The jazz series began in September 2014 as a way to bring an afternoon jazz concert series to the Temple community and now hosts more than 30 events throughout the academic year, said David Brown, who is the assistant dean for administrative affairs at Temple’s Center for Performing and Cinematic Arts and helps run the series. 

Attendees can buy snacks like pot stickers, chicken tenders and samosas catered by Aramark during performances. The cafe also has a bar that offers beer, wine, mixed drinks and non-alcoholic beverages. 

Being able to include both student and professional musicians in the series was a large factor in creating the recurring event, Brown said.

“It’s nice to be able to have an event where we feature students, where we feature faculty,” he added. “Then the students can come the next week, and we have a pro group that comes in from Washington or from New York or wherever, and they can see what a pro group would do in the same situation.”

Jazz, a popular form of music in Philadelphia, makes for a great way to connect community members and non-music-majors to live music, Brown said. About 50 people attend the series each week.

“It’s just something that is really approachable,” he said. “And we have so many students at the university who I know appreciate jazz and who appreciate being able to come to a live performance.”

The series will continue in upcoming academic years. The performance schedule for student, faculty and professional headliners is finalized each June by Jazz Studies Department Director Terell Stafford.

“When you have an event like this that’s good quality music and it doesn’t cost you anything, you really have no excuse,” said Claire Schneider, a freshman jazz vocal performance major who attended the event on March 28. 

Schneider regularly attends the cafe to support her friends from Boyer who perform, she said, but she would like to see more vocalists and women take the stage. 
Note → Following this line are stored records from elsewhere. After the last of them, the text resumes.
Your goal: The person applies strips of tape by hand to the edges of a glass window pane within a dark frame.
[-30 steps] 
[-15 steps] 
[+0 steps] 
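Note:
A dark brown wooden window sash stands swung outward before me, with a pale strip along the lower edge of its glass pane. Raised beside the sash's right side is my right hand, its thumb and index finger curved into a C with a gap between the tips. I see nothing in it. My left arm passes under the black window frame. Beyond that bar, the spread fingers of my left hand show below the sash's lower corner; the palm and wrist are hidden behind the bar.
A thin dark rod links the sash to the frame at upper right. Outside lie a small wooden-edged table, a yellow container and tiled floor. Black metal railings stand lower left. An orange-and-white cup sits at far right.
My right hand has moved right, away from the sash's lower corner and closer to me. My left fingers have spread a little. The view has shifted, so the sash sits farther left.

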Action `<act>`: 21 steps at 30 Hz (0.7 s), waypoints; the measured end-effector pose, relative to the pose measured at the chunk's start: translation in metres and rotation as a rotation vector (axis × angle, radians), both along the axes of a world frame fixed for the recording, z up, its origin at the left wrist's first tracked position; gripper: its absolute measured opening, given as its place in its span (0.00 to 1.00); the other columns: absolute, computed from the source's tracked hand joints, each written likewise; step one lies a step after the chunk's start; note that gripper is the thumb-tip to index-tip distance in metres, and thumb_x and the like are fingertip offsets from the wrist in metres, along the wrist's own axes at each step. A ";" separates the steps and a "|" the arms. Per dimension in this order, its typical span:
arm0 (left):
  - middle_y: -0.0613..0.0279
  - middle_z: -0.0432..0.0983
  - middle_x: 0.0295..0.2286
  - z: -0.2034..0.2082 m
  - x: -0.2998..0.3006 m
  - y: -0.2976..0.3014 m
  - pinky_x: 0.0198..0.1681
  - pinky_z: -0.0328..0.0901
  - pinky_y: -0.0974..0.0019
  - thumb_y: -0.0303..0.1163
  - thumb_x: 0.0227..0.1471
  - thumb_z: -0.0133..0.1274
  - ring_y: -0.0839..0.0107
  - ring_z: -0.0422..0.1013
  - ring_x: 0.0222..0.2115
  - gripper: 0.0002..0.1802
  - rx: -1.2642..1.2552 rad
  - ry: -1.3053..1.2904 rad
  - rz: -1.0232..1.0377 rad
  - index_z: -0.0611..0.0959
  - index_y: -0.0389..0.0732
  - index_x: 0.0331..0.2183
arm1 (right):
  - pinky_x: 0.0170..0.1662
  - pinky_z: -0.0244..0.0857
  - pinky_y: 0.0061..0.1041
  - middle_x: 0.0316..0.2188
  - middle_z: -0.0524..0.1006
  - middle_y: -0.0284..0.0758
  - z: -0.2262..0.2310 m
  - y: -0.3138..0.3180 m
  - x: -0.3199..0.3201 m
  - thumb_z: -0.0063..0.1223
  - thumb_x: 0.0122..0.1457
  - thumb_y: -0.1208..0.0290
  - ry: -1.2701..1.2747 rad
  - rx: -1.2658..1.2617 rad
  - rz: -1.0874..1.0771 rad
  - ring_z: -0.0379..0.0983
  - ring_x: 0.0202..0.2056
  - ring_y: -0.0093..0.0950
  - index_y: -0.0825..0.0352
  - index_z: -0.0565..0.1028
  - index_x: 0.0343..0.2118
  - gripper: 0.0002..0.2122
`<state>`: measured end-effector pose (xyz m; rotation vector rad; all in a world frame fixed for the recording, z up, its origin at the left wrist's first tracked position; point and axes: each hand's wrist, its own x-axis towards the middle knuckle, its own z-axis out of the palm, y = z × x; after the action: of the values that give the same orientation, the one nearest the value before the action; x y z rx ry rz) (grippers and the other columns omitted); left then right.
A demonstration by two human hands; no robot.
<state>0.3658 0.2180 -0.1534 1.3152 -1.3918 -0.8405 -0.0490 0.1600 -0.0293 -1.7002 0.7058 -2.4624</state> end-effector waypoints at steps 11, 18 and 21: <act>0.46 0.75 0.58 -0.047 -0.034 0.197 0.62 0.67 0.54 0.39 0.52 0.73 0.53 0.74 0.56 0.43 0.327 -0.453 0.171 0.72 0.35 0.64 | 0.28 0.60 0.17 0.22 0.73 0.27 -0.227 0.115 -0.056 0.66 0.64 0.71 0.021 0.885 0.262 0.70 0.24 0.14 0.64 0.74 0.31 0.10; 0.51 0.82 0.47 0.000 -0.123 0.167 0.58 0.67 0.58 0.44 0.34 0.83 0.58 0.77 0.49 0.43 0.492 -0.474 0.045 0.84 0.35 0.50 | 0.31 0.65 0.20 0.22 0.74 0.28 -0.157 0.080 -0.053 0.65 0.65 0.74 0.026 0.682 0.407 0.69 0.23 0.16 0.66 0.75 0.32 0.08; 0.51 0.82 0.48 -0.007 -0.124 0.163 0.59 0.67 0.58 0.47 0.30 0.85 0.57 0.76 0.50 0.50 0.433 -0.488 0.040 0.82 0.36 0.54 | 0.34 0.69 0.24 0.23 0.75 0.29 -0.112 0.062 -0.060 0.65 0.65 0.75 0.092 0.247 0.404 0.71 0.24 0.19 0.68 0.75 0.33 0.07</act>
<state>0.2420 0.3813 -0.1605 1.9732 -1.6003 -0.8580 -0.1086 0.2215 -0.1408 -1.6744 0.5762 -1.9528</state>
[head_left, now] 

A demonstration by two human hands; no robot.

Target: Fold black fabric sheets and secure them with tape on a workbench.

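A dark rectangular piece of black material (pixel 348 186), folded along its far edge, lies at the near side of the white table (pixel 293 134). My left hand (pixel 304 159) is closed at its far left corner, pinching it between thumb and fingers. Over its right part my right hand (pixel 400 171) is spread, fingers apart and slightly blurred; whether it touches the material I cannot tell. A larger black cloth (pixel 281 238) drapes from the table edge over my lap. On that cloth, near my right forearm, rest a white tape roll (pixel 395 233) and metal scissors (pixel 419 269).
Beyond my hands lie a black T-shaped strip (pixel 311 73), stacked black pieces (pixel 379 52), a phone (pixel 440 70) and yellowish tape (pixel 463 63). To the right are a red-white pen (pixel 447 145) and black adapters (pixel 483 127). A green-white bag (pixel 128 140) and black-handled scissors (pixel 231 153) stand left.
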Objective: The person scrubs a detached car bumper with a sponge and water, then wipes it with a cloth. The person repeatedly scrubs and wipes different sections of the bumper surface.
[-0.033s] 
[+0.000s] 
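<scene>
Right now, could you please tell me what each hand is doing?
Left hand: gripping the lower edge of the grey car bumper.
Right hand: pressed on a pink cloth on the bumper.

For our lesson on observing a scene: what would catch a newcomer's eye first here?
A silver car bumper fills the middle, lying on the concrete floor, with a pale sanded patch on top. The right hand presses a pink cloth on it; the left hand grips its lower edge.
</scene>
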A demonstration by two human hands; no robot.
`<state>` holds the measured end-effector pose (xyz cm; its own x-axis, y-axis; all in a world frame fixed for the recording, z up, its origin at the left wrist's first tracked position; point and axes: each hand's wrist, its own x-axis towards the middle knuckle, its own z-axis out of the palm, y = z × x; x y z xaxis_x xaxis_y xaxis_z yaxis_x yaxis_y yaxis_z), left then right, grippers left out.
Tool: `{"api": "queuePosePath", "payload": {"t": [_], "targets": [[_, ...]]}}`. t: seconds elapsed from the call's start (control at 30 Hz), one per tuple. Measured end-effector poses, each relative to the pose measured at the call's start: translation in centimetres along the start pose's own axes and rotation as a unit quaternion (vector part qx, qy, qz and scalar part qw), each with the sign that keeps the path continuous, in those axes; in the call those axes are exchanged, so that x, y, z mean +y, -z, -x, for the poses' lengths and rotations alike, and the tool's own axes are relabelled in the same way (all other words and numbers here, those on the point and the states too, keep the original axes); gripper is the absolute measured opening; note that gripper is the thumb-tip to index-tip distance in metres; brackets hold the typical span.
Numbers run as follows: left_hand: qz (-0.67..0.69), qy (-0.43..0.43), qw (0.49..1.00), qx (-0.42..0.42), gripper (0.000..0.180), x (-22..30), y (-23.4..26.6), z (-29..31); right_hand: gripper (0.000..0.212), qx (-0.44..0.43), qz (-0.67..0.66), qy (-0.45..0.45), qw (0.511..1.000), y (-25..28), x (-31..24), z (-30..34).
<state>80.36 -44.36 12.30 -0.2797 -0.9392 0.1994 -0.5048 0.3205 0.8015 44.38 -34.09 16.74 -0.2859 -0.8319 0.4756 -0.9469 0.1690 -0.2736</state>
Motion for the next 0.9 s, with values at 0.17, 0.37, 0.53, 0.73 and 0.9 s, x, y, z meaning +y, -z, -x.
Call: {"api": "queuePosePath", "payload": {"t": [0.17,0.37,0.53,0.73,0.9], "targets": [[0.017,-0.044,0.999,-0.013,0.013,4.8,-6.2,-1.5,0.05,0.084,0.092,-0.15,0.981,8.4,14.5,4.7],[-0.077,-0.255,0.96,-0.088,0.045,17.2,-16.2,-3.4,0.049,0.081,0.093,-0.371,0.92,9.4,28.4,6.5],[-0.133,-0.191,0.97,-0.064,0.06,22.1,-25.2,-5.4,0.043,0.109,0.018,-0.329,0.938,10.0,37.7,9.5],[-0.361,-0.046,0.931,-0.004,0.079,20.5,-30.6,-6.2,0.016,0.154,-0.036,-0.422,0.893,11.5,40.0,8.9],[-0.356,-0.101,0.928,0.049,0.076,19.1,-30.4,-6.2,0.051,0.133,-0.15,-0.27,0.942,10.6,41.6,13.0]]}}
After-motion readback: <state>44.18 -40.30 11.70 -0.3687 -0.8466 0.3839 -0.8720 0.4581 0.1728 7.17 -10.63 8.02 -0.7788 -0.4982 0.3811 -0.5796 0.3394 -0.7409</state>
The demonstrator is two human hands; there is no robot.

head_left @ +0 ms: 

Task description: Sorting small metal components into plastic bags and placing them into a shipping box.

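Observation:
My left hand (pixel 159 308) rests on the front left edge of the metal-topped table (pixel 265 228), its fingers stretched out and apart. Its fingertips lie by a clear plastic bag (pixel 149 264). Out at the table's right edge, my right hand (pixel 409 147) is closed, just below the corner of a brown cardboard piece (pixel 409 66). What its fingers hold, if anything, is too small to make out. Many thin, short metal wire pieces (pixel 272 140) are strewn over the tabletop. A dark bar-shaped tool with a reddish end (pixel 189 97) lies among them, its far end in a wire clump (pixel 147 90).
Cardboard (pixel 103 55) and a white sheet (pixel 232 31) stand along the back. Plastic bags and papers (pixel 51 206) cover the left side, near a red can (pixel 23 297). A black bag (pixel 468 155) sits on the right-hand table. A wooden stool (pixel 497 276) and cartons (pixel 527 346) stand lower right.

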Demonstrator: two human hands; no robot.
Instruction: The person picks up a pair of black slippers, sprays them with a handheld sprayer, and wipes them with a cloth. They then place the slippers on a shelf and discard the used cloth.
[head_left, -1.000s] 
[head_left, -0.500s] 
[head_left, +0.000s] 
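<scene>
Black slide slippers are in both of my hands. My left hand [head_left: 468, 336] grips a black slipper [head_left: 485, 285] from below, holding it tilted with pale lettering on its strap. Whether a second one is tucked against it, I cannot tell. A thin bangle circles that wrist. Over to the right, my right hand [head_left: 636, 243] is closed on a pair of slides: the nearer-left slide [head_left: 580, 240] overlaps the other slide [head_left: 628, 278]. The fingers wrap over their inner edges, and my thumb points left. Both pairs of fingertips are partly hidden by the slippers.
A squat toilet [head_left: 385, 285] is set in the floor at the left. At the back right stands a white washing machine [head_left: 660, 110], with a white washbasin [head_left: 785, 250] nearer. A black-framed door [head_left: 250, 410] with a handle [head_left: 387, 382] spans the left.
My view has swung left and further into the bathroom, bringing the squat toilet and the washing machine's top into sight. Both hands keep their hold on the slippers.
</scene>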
Band, a junior jazz performance major, attended the cafe for three years before performing in it. The performances provide good exposure opportunities for budding musicians, he said.  

WRTI, a Temple-owned radio station on Cecil B. Moore Avenue near 15th Street, records all Rite of Swing Jazz Café performances and airs them the following week. 

The cafe is a “free, open space” for students, which makes it easy to support friends by coming to their performances, Band said.

“It’s important to have an easy to access place to see the people at their highest level of performing,” he said. “There’s really no better way to get acclimated to your field of performance than going to performances and performing.”